PROVIDED DATA START
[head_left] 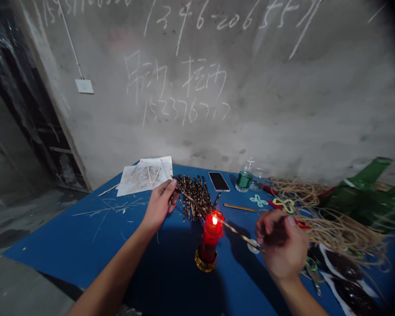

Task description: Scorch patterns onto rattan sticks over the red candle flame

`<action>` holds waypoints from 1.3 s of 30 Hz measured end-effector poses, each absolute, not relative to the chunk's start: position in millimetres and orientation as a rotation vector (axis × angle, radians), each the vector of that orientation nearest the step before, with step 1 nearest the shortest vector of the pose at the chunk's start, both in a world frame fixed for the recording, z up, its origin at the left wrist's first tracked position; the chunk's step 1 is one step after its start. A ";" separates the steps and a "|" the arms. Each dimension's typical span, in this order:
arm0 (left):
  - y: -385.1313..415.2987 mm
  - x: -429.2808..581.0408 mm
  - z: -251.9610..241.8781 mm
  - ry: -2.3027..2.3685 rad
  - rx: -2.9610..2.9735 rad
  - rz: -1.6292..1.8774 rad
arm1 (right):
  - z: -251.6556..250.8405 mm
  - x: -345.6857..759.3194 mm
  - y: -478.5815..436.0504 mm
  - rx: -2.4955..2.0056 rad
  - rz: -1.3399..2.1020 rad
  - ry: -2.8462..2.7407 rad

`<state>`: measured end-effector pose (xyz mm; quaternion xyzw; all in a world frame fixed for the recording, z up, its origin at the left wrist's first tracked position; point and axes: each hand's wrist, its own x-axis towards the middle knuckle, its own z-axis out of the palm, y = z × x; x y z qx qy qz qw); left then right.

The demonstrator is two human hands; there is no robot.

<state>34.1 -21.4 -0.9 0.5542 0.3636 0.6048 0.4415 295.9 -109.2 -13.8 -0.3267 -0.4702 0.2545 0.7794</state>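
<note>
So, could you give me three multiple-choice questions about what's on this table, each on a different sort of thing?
1. Where does the phone lie in relation to the pile of dark-banded sticks?
A. On top of it
B. Beside it
C. Beneath it

2. What colour is the liquid in the plastic bottle?
A. Red
B. Yellow
C. Green

3. What state is the red candle in?
A. Lit
B. Unlit
C. Lying on its side

Answers:
1. B, because the phone lies flat next to the pile, not on or under it.
2. C, because green liquid fills the bottle's lower part.
3. A, because a flame burns at its top, close to the end of the stick held in the right hand.
</note>
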 end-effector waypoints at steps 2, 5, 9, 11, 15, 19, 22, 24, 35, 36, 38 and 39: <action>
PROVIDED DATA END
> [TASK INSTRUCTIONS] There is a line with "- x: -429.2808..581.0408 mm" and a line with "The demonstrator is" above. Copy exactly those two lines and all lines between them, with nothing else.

> [SOLUTION TO THIS TASK]
  - x: -429.2808..581.0408 mm
  - z: -251.9610..241.8781 mm
  - ry: -2.3027..2.3685 rad
  - rx: -2.9610..2.9735 rad
  - rz: -1.6292..1.8774 rad
arm1 (right):
  - z: -251.6556..250.8405 mm
  - x: -345.6857..759.3194 mm
  - y: -478.5815..436.0504 mm
  - rx: -2.4955..2.0056 rad
  - rz: -1.3399..2.1020 rad
  - ry: -2.8462..2.7407 rad

`<state>`: measured end-effector pose (xyz mm; quaternion xyzw; all in a world frame fixed for the recording, z up, its origin at the left wrist's first tracked position; point and axes: each hand's wrist, its own x-axis towards the middle knuckle, its own z-axis out of the palm, y = z × x; x y z qx qy qz qw); left then right.

The demonstrator is two human hands; there is no robot.

Nothing remains to be added to this answer.